#### PROBLEM
Beneath this instruction is a listing. Transcribe from it only the stretch from the line with "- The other" through the line with "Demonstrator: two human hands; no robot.", both end lines included, exactly as written.

#### DATASET SECTION
■ ■ ■
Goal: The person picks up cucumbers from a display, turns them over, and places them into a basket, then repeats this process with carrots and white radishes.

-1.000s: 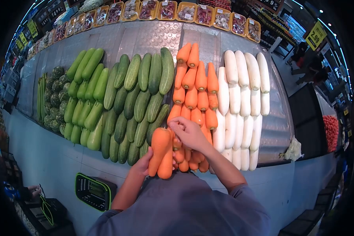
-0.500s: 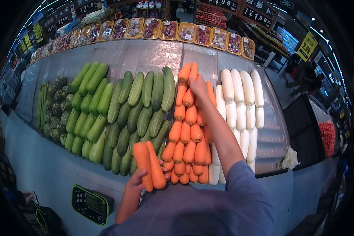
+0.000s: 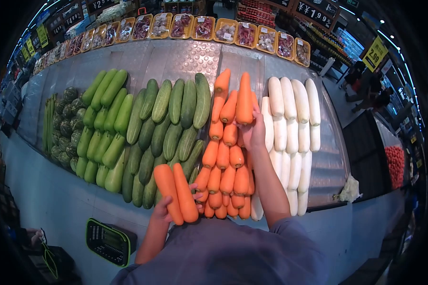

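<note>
My left hand (image 3: 162, 212) is closed around two large carrots, a thicker left carrot (image 3: 167, 190) and a slimmer right carrot (image 3: 185, 194), held side by side in front of my body. Over the upper part of the carrot pile (image 3: 222, 154), my right hand (image 3: 256, 134) grips a single carrot (image 3: 244, 100) by its thick end, its tip pointing away from me. Part of the pile lies hidden behind my right hand and forearm. White radishes (image 3: 292, 135) are stacked just right of that arm. Cucumbers (image 3: 170, 140) lie in rows beyond the carrots in my left hand.
Light green gourds (image 3: 104, 128) and round striped squashes (image 3: 67, 126) fill the display's left side. Wrapped yellow trays (image 3: 180, 26) line its back edge. A black basket with a green rim (image 3: 88, 237) stands on the floor at lower left. People (image 3: 368, 88) are in the right background.
My right hand has moved from the top of the pile slightly toward me and right, and a carrot now shows upright in its grip. My left hand still holds its two carrots.
</note>
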### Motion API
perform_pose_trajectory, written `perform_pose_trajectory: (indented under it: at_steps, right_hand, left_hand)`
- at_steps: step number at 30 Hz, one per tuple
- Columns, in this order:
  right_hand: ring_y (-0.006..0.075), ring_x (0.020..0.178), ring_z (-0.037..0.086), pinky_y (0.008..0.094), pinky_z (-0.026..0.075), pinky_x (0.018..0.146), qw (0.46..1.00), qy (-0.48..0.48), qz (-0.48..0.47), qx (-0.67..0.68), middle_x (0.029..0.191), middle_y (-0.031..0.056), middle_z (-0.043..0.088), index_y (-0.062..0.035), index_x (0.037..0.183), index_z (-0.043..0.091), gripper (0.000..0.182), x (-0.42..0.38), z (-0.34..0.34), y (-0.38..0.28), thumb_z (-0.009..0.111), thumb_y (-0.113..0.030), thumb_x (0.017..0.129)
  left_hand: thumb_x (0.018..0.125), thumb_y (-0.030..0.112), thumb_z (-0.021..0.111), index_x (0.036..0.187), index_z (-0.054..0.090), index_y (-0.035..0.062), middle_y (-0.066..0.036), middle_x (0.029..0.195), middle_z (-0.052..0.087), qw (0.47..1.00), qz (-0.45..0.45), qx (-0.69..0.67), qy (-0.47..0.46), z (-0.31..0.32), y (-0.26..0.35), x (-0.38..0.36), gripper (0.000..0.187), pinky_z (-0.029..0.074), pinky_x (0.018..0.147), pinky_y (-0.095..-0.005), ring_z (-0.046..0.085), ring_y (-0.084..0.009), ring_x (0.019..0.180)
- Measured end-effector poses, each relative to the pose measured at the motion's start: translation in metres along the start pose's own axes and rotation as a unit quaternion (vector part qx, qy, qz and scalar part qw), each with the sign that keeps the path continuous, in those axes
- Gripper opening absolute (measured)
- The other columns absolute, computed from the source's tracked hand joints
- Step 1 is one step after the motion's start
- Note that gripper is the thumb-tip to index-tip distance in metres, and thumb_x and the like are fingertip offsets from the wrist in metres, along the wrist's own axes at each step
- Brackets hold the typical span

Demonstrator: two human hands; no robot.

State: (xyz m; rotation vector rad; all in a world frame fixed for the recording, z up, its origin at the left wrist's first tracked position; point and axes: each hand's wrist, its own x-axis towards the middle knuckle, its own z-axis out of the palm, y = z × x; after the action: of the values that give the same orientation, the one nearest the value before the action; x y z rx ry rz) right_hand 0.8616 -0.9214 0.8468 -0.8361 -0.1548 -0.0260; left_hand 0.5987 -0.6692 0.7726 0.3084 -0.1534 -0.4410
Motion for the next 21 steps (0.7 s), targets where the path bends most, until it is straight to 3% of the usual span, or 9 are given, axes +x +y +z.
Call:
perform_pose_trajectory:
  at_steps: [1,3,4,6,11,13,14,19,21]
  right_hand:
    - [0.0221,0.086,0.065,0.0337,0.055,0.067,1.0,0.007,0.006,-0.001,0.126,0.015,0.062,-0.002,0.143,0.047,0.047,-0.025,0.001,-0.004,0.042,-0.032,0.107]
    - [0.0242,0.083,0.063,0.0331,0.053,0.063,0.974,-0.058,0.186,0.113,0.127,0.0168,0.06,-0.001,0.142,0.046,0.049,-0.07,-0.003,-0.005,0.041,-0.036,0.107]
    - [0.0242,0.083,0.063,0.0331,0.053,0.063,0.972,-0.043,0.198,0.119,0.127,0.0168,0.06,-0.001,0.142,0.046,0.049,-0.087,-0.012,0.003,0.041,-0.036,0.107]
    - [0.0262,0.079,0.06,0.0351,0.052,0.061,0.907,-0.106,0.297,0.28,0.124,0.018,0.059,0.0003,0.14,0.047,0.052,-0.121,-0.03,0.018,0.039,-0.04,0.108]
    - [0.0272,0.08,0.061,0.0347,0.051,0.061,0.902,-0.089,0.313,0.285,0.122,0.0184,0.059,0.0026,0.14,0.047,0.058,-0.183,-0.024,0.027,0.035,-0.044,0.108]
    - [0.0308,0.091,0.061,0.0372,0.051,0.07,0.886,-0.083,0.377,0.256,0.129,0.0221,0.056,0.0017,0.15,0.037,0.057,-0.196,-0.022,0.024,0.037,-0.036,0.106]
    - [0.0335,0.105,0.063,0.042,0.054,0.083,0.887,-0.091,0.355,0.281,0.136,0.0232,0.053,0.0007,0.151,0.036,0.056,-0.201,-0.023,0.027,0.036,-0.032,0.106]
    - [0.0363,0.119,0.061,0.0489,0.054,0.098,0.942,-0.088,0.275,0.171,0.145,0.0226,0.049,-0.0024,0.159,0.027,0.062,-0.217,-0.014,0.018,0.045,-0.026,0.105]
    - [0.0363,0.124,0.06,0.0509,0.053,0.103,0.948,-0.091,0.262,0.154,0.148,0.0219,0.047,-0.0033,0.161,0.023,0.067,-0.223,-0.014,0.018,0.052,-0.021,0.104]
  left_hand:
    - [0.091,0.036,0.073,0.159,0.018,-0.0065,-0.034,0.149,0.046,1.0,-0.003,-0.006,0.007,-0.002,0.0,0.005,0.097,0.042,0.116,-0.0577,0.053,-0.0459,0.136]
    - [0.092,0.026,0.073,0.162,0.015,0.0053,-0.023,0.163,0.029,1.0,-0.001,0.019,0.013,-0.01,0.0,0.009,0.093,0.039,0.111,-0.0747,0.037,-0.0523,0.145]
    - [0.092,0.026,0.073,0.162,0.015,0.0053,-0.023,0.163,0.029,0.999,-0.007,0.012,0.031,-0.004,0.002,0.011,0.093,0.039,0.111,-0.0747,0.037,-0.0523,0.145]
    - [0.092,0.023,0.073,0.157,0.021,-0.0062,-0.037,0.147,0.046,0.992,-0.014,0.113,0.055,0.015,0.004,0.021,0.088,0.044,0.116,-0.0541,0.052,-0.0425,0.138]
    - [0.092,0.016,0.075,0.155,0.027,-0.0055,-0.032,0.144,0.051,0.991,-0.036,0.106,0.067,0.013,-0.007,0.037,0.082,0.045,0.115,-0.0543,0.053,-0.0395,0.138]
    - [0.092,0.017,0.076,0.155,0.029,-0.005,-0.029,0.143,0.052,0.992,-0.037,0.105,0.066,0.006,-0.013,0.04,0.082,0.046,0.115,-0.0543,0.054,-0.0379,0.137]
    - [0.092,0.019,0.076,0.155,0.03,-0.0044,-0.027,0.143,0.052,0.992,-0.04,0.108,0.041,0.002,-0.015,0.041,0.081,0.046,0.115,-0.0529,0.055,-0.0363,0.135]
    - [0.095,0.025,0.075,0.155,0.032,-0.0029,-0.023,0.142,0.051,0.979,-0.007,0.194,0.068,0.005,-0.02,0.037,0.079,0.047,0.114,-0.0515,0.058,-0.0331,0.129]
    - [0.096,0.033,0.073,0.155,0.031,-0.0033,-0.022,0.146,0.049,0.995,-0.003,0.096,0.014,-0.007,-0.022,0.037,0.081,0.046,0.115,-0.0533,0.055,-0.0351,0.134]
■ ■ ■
#### RESULT
- The other columns absolute, computed from the source's tracked hand joints
- Step 1 is one step after the motion's start
- Note that gripper is the thumb-tip to index-tip distance in metres, and thumb_x and the like are fingertip offsets from the wrist in metres, along the wrist's own axes at each step
- Brackets hold the typical span

Demonstrator: two human hands; no robot.

The exercise is done, with nothing left to add.